While running in the Aptos area, Jim Smith was captivated by something on the ground that “looked cool and interesting,” so he took it home, recounts Liz Broughton, visitor experience manager at the Santa Cruz Museum of Natural History.
Several days later, Smith was shocked to see the artifact he had discovered on TV, with the message that local paleontologists were looking for it, reported McClatchy News and The Sacramento Bee.
The beach runner had found the tooth of a mastodon, a prehistoric elephant from a barely known species.
Smith was unaware that several days earlier, on May 26, Wayne Thompson, a paleontologist with the Santa Cruz Museum of Natural History, had been alerted by a Facebook post about an intriguing find.
A local woman had taken a photo of the artifact she had come across near Aptos Creek on Rio Del Mar Beach and asked users what it was.

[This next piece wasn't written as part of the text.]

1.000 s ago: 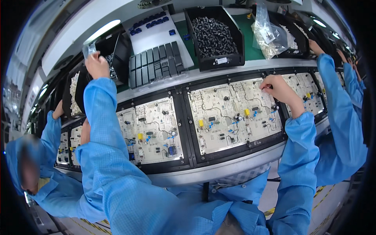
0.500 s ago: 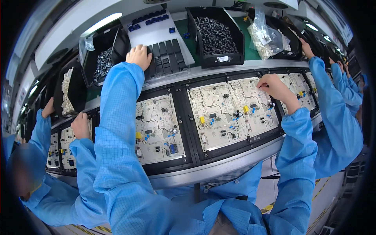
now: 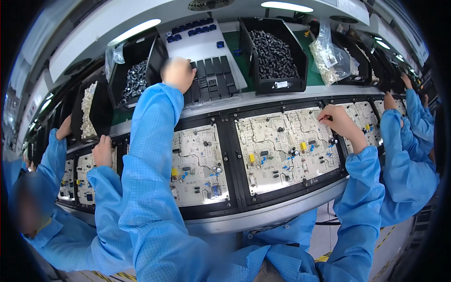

“I took a look at it, and I knew it was a mastodon tooth,” Thompson said.
However, the out-of-town woman hadn’t taken the tooth with her. The paleontologist went searching for it, but it was gone.
He thought somebody must have plucked the prehistoric elephant’s tooth off the beach.
“I had very, very little hope that it would ever be found again, but I did have hope,” Thompson said. He took to social media to ask that person to turn it in.
“We are currently ISO (in search of) anyone who might have recovered this tooth off the beach at the mouth of Aptos Creek at Rio del Mar. It is an extremely important specimen: the worn molar of an adult extinct Pacific Mastodon, Mammut pacificus,” the paleontologist wrote.
On May 30, Broughton got a phone call from Smith, who had seen the search message on TV. He brought the 10-inch tooth to the museum and donated it.
“When it was turned in, I was absolutely amazed,” Thompson said, adding the artifact was about 5,000 years old.
The only other Pacific Mastodon specimen was found in the same area in the 1980s.